-- DATASET EXTRACT follows --

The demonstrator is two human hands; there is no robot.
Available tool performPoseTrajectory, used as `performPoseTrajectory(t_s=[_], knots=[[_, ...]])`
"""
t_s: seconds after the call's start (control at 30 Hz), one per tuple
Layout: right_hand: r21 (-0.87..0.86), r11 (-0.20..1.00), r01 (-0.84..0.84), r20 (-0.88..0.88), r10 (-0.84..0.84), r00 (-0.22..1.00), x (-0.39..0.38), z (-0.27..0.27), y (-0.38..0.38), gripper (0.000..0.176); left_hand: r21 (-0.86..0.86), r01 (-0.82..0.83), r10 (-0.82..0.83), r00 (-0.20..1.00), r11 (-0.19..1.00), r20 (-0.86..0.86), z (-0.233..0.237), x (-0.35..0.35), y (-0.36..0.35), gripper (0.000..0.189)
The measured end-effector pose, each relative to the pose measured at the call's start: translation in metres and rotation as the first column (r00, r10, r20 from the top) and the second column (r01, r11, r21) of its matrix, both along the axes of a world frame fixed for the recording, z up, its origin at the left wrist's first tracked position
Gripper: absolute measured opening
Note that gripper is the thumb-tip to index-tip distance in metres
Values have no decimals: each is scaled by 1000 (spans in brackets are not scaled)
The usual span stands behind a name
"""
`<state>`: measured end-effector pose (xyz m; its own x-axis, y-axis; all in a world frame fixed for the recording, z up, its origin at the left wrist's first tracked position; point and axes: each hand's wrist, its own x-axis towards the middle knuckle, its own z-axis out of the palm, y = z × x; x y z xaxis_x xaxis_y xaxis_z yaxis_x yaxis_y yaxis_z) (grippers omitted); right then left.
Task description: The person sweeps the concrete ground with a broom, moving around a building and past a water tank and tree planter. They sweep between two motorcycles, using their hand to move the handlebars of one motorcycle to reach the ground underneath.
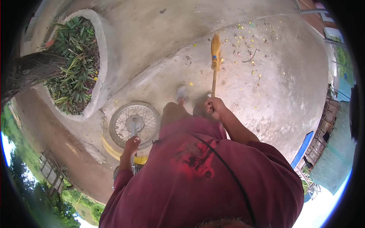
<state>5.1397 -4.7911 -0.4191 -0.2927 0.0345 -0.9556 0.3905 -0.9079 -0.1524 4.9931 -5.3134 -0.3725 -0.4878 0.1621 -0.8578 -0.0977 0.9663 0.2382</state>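
Observation:
My right hand (215, 106) is wrapped round the wooden handle of a straw broom (215, 53), whose bristles point away from me over the concrete ground. A blue band goes round the broom's neck. On the left, my left hand (133, 144) is closed beside a grey metal tube (133, 127) that stands over the hub of a spoked wheel (123, 119); whether the fingers grip the tube is hard to make out. Yellow leaves and twigs (251, 55) lie scattered on the ground near the bristles.
A round concrete planter (102, 57) with green plants and a tree trunk (32, 72) stands at the upper left. Below the wheel is a yellow curved part (110, 148). Sheds and a blue sheet (303, 149) line the right edge.

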Motion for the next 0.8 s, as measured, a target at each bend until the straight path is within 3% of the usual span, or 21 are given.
performPoseTrajectory(t_s=[0.03,0.07,0.1,0.17,0.27,0.33,0.4,0.43,0.53,0.63,0.67,0.8], knots=[[-152,981,-118,-3,119,993,-5,41,-31,8,15,70,-69,997,997,-22,0,-9,11,35],[-233,971,-61,-6,61,998,-7,46,-50,7,14,122,-121,991,992,-49,4,-14,13,34],[-317,948,-8,-6,6,1000,-10,47,-58,7,-5,18,-18,1000,1000,-6,4,-18,13,32],[-518,855,14,-120,-90,989,-12,16,-68,12,-21,-31,31,1000,999,2,20,-28,31,31],[-704,703,101,-26,-168,985,-39,-47,-67,18,-19,-118,117,992,993,-56,39,-22,54,33],[-681,720,131,28,-153,988,-61,-94,-60,21,-41,-87,81,988,995,-128,48,-13,55,33],[-577,795,188,-82,-285,955,-68,-133,-21,10,-59,58,-66,988,997,-140,71,3,73,35],[-473,856,208,-69,-272,960,-74,-134,19,10,-96,33,-42,994,995,-98,86,11,90,35],[-241,875,420,-67,-447,892,-62,-168,162,12,-130,10,-17,998,992,-54,88,39,105,36],[-166,883,440,-125,-461,878,-25,-193,288,15,-133,16,-13,1000,991,21,76,64,117,38],[-143,897,418,-172,-438,882,-9,-198,312,16,-131,45,-42,999,990,30,77,70,130,38],[83,940,331,-61,-327,943,34,-139,316,13,-91,109,-108,994,990,20,63,74,165,38]])
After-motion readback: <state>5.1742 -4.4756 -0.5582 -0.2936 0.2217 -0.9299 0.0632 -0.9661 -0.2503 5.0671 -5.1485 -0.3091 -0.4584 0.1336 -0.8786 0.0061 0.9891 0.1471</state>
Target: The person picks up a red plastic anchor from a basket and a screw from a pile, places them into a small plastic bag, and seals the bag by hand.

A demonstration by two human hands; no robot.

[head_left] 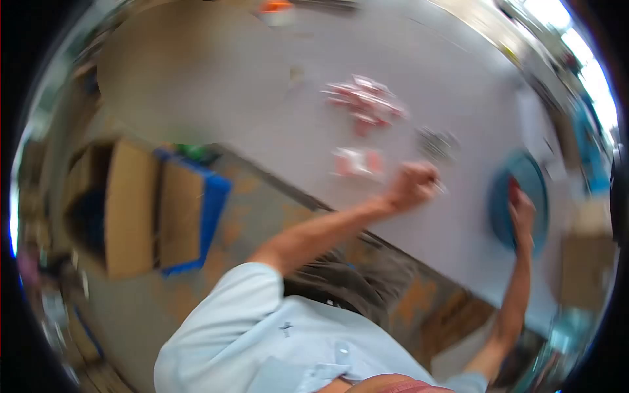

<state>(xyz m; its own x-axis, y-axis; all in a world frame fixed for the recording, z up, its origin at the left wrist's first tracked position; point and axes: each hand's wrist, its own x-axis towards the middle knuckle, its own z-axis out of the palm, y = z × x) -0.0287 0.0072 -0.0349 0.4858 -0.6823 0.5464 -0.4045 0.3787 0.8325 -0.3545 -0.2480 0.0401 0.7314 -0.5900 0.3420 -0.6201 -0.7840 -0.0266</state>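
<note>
My left hand (414, 187) is closed above the table near its front edge. A small shiny bit shows at its fingertips, too blurred to name. Just beyond it lies a small heap of silvery pieces (438, 143). To its left is a clear packet with pink-red contents (358, 162), and farther back a pile of similar red-and-clear packets (367, 101). Over at the right, my right hand (523, 213) reaches into a teal basin (538, 177), its fingers closed on a red item (513, 188) whose kind is blurred.
The pale table (452, 216) runs diagonally across the view. An open cardboard box (134, 209) with a blue-edged side stands left of the table. Another cardboard box (585, 272) is at the far right. An orange-topped object (275, 8) sits at the back.
</note>
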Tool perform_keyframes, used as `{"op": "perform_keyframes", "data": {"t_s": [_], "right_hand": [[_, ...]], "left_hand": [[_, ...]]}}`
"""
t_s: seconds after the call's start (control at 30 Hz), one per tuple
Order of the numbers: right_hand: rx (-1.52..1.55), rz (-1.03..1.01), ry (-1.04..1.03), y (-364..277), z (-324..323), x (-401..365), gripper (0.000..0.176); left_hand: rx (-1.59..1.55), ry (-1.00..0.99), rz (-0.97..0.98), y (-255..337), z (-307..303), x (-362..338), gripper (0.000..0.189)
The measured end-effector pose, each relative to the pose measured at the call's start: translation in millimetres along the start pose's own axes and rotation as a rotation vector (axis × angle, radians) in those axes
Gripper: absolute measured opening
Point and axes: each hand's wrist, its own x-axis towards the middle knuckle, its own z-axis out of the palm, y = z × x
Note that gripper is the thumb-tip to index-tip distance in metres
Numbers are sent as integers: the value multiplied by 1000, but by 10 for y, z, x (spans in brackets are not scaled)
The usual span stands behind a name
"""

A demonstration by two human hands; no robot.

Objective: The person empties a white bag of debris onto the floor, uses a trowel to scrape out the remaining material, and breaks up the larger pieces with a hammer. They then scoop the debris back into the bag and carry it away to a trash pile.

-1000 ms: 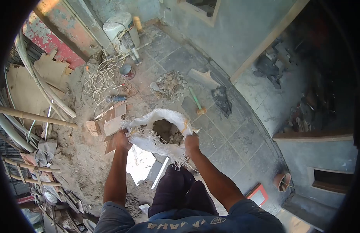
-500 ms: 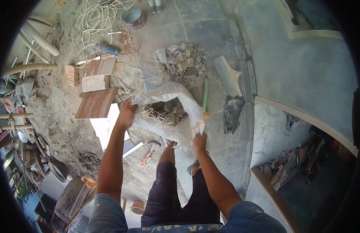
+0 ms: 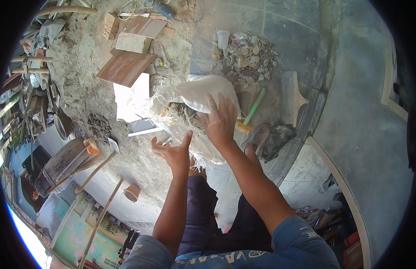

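A white woven sack (image 3: 212,87) with a frayed mouth stands on the floor in front of my legs, its opening facing up and dark rubble-like contents partly showing inside. My left hand (image 3: 173,154) is open, thumb and fingers spread, close over the near left side of the frayed edge. Over the right part of the mouth lies my right hand (image 3: 220,123), its fingers stretched out and overlapping the sack's rim, gripping nothing. Just right of the sack, a green-handled tool (image 3: 253,107) with an orange-yellow end rests on the floor.
Beyond the sack is a rubble heap (image 3: 250,58) with a pale plastic cup (image 3: 223,39). Brown tiles (image 3: 127,68) and a white board (image 3: 131,98) lie to the left. A black plastic bag (image 3: 279,141) sits near my right foot. A bucket (image 3: 132,193) stands at lower left.
Both hands have let go of the sack's rim and opened. They are closer together over the mouth, and the sack's edge has sagged. The head view has shifted.
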Motion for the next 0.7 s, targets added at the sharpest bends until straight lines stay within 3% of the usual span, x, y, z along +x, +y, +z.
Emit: {"op": "perform_keyframes", "data": {"t_s": [0.07, 0.13, 0.17, 0.2, 0.23, 0.27, 0.33, 0.4, 0.43, 0.47, 0.53, 0.6, 0.67, 0.7], "right_hand": [[466, 19, -179, 313, 374, 175, 39], [480, 59, -309, 351, 294, 392, 24], [476, 73, -326, 411, 205, 524, 22], [469, 89, -341, 539, 131, 658, 20], [842, 363, -453, 824, 175, 810, 22], [1209, 654, -551, 1146, 215, 966, 25], [1237, 844, -937, 1526, 41, 1207, 36], [1033, 774, -982, 1449, 65, 1265, 37], [846, 693, -1016, 1393, 65, 1273, 38], [834, 706, -1024, 1291, 64, 1233, 38], [-335, -104, -213, 920, 42, 1129, 46], [-233, -111, 192, 318, -172, 915, 68], [-254, -75, 241, -73, -244, 443, 85], [-201, 85, 182, -173, -206, 211, 93]], "left_hand": [[-113, 109, -53, 126, 248, 3, 89], [-245, 117, -32, -349, 494, 375, 49], [-407, -70, -175, -389, 444, 496, 25], [-491, -235, -166, -610, 363, 685, 25], [-567, -403, -167, -836, 286, 877, 25], [-919, -521, -395, -561, 25, 969, 27], [-857, -876, -580, -1015, -234, 1348, 34], [-724, -1054, -602, -1263, -274, 1640, 43], [-658, -1135, -427, -1281, -291, 1781, 46], [-708, -1145, -454, -1300, -260, 1917, 49], [-837, -923, -506, -961, -318, 1811, 49], [-934, -937, -459, -1129, -195, 1866, 47], [-1028, -955, -414, -1107, -155, 1838, 45], [-714, -595, -297, -987, -167, 1746, 44]]}}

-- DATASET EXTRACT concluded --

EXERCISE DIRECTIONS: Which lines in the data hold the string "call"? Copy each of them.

SOLUTION BELOW:
t_s: seconds after the call's start (control at 30 Hz), one per tuple
The measured end-effector pose, each relative to the pose measured at the call's start: translation in metres and rotation as the first column (r00, r10, r20 from the top) and the second column (r01, r11, r21) of its matrix, both along the axes of a world frame fixed for the recording, z up, its origin at the left wrist's first tracked position
t_s: seconds after the call's start (control at 30 Hz), one per tuple
The measured end-effector pose, each relative to the pose measured at the call's start: translation in millimetres along the start pose's own axes and rotation as a rotation vector (axis × angle, radians) in those axes

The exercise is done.